Competitive Gradient Descent for Dummies

Posted by Steven Contreras on October 21, 2020

First thing’s first: for all intents and purposes, I am a “dummy” in this case. But, in general, this article is intended to be read by “non-technical stakeholders”. I will have done my job if my technologically-averse father can understand it.

With that said, allow me to launch into some context: Generative Adversarial Networks (or GANs, for short). I learned about Competitive Gradient Descent just recently when I attended the virtual GANs for Good event.

So let’s first talk about GANs…

GANs: High-level Overview by Analogy

Probably the easiest way to think of what a Generative Adversarial Networks is, is to think of two separate computers playing a two-player game against each other. Here, the players are the computers. Each computer is programmed to play this “game”, which has not yet been named, and to beat the other “player” (computer). There can only be one winner in this game. The player that doesn’t win the game, obviously loses the game. So far so good, right? Sounds obvious, right?

The Counterfeit Currency Game

Well, it will make more sense if we begin to discuss the nature of the game: the rules and objectives of each player. For lack of a better term, let’s call this game “Counterfeit Currency”. You can already see how this is going to go. GOOD.

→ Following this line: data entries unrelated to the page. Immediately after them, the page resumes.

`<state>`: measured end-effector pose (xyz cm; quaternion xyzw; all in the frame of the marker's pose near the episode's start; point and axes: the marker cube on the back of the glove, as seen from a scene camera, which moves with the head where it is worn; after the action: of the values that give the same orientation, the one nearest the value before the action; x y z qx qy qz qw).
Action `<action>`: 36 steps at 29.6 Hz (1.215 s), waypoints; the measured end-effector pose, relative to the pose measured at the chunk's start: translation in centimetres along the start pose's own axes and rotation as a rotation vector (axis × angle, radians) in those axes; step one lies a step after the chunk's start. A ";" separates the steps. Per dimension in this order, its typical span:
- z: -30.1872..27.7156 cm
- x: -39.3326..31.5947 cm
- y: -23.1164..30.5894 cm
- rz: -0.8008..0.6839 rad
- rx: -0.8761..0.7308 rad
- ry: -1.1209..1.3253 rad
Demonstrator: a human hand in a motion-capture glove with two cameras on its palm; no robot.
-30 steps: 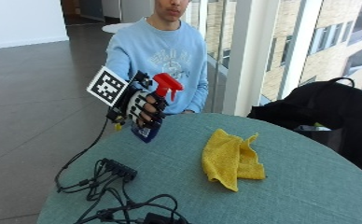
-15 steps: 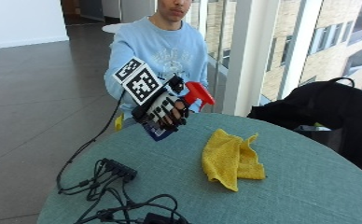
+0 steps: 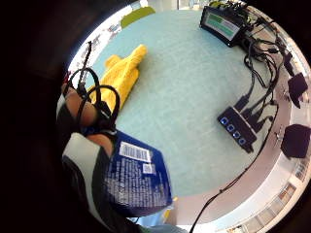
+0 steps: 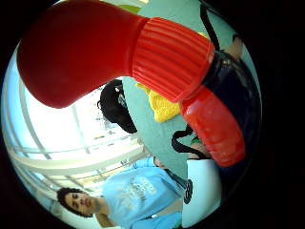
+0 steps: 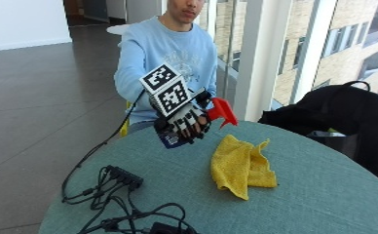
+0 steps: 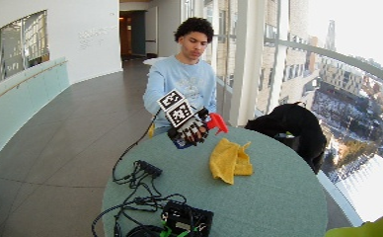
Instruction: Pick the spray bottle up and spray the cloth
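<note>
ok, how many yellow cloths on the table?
1. The crumpled yellow cloth lies on the round teal table, beside the gloved right hand, which holds the red-capped blue spray bottle above the tabletop. No other cloth visible.

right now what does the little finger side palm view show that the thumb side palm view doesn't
Only the little finger side palm view shows the bottle's blue labelled body, the cable hub and the black box with a green screen on the table.

Only the thumb side palm view shows the bottle's red spray head up close, the black bag and the person's light blue sweater.

Both show the yellow cloth lying on the teal table, and the spray bottle gripped in the gloved right hand.
</note>
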<state>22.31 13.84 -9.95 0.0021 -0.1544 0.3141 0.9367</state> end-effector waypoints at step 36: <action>-0.3 0.2 0.0 0.011 -0.001 0.049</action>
<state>22.50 13.97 -10.17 -0.0071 -0.1315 0.3191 0.9385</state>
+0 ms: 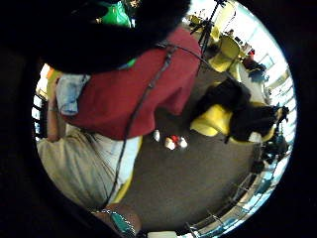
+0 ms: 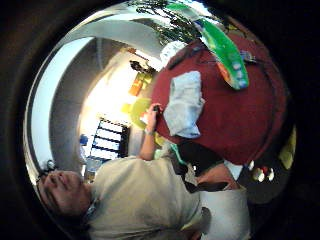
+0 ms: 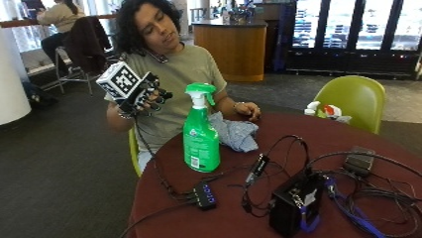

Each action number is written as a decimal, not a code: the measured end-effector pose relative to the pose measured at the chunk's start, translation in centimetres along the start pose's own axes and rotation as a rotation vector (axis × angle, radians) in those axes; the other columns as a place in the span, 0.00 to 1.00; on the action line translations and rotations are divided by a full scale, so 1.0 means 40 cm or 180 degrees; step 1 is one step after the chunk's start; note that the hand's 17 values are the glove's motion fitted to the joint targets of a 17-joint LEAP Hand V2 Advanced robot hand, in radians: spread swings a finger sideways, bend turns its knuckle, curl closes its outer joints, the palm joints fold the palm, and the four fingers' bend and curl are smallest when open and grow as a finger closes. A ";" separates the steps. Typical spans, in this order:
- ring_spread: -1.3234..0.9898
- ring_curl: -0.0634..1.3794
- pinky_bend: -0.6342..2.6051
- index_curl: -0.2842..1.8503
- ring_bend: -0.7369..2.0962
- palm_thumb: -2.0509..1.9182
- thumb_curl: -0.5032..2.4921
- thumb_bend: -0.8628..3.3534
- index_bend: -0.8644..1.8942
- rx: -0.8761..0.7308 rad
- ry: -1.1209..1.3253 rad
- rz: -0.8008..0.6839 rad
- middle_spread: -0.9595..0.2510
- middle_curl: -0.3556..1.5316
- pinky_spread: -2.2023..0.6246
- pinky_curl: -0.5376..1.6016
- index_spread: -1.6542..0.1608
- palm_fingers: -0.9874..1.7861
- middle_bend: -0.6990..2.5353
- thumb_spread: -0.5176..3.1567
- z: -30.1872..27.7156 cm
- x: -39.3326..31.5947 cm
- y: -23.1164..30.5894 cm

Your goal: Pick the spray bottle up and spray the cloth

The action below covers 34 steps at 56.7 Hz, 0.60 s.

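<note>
A green spray bottle (image 3: pixel 201 134) with a white trigger stands upright on the round dark red table (image 3: pixel 369 144), near the edge closest to the person. A crumpled grey-blue cloth (image 3: pixel 234 133) lies just behind and beside it. My gloved right hand (image 3: pixel 141 96) is raised in the air left of the bottle at shoulder height, well apart from it, fingers loosely curled and holding nothing. The bare left hand (image 3: pixel 247 111) rests on the table by the cloth. The palm views show the bottle (image 2: pixel 225 52) and the cloth (image 2: pixel 184 102) (image 1: pixel 69 91) on the table (image 1: pixel 148 84) from a distance.
Black cables (image 3: pixel 284 153), a hub (image 3: pixel 206 194) and a black box (image 3: pixel 293 203) cover the table's near and right parts. A yellow-green chair (image 3: pixel 352 96) stands behind the table, with a small white and red bottle (image 3: pixel 324 110) beside it.
</note>
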State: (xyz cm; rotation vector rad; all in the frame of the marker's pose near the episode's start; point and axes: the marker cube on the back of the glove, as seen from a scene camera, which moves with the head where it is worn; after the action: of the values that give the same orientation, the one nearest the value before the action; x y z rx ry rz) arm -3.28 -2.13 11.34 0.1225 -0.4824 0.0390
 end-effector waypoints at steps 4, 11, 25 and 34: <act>0.53 0.28 0.32 0.26 0.39 0.66 0.30 0.20 0.36 0.0344 -0.0029 0.0189 0.74 0.36 0.86 0.42 0.69 0.43 0.27 0.41 0.019 0.010 -0.044; 0.53 0.28 0.31 0.25 0.40 0.68 0.30 0.20 0.36 0.0768 -0.0277 0.0659 0.77 0.36 0.86 0.42 0.71 0.47 0.29 0.41 0.060 0.016 -0.111; 0.55 0.28 0.30 0.24 0.41 0.70 0.30 0.20 0.36 0.0927 -0.1323 0.0586 0.81 0.37 0.84 0.42 0.75 0.52 0.30 0.40 0.103 -0.004 -0.259; 0.55 0.28 0.30 0.24 0.41 0.71 0.30 0.20 0.35 0.1030 -0.1713 0.0612 0.81 0.38 0.84 0.42 0.76 0.52 0.30 0.40 0.084 0.007 -0.390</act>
State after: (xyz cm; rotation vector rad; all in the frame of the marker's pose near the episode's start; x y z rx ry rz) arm -3.54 -18.04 12.75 0.4094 -1.0237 0.2781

So, in the game of Counterfeit Currency, there is a “good” and an “evil” side.

The Counterfeiter

One player (computer) in Counterfeit Currency will be the Forger or Counterfeiter (is that a word? hint: it is… I just looked it up). The Counterfeiter is not just called a “Counterfeitor”. A Counterfeiter is a player that should have the skills to carry out the act of counterfeiting currency. In this case, the Counterfeiter is a computer, so it should be programmed with at least the goal of creating “fake” currency. But to what end?

The Banker

Well, this is where the second player (computer) comes in to play. Let’s call this player the Banker. I am sure by now you can really see where this is going. I am no Economist and I wil not pretend to really know what I am talking about when it comes to banking systems. So let’s just keep this to the bare minimum, shall we? The Banker, in this case, has the basic interest to keep the “real” value of the currency high. If currency is not backed by some relative “real” value, then terrible things like inflation happen, not to mention the fact that his (the Banker’s) job gradually becomes more and more difficult with an influx of more currency (less value).

The Crux of GANs

Let’s just say the goal of the Counterfeiter is to trade counterfeit currency for (real) Gold bars, from the Banker’s vault. The Banker’s goal, relative to the Counterfeiter, is to detect when someone tries to trade-in counterfeit currency. Thus, the two players have competing goals, in direct opposition of the other’s.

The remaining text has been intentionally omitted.